Exercise brief: For the listing below, return the line containing "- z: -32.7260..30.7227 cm", the line containing "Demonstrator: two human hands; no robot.", and all lines in between, exactly as written and nothing else.

Data segment:
━━━

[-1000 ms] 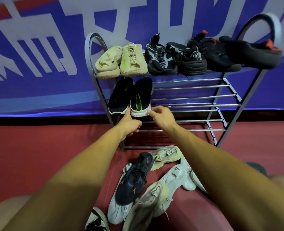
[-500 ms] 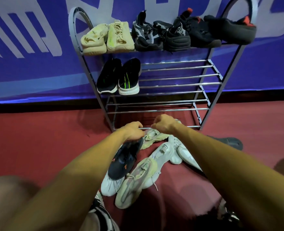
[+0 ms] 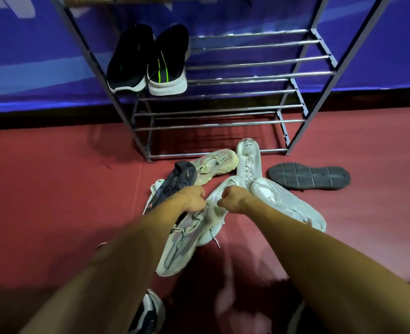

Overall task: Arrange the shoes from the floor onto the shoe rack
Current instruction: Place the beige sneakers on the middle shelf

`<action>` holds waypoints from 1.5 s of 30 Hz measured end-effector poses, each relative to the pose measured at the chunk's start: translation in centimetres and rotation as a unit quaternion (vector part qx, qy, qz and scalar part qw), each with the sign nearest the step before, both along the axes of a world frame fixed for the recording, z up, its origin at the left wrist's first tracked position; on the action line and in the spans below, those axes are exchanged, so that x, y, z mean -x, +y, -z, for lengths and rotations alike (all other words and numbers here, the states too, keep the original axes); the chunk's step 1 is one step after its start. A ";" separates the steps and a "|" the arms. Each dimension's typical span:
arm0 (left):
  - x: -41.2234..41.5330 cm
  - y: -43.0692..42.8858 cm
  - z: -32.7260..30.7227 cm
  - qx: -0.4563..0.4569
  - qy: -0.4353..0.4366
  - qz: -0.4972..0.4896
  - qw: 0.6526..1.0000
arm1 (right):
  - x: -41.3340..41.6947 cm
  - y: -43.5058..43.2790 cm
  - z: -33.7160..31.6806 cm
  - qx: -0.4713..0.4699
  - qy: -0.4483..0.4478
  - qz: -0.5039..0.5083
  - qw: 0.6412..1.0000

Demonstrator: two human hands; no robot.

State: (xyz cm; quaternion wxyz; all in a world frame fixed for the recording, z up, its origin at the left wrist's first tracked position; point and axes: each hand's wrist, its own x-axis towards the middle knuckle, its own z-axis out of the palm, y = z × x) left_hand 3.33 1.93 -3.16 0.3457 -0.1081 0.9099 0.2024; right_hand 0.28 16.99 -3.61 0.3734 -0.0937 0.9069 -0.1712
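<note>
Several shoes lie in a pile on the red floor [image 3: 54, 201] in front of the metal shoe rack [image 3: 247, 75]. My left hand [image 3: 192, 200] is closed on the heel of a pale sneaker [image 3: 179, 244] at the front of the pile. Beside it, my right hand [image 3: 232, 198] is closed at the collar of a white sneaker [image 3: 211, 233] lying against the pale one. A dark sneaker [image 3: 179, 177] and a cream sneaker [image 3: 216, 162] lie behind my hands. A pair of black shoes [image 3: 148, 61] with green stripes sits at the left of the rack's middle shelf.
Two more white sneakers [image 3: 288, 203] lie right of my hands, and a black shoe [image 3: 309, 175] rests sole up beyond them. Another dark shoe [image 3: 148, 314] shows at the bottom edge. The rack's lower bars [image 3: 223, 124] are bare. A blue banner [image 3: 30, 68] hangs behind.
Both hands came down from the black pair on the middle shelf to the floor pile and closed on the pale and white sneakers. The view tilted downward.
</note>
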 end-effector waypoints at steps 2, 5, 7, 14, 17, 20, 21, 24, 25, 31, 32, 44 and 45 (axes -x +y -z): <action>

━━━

Completed exercise:
  - z: -32.7260..30.7227 cm
  - qx: -0.4563..0.4569
  - qy: -0.4353..0.4366
  - qz: -0.4972..0.4896
  - qw: 0.6526..1.0000
arm1 (right):
  - x: -41.3340..41.6947 cm
  - y: -43.5058..43.2790 cm
  - z: -33.7160..31.6806 cm
  - qx: -0.4713..0.4699
  - qy: -0.4483..0.4478
  - qz: -0.5039..0.5083
  - qw: 0.6412..1.0000

Demonstrator: two human hands; no robot.

This output is now complete.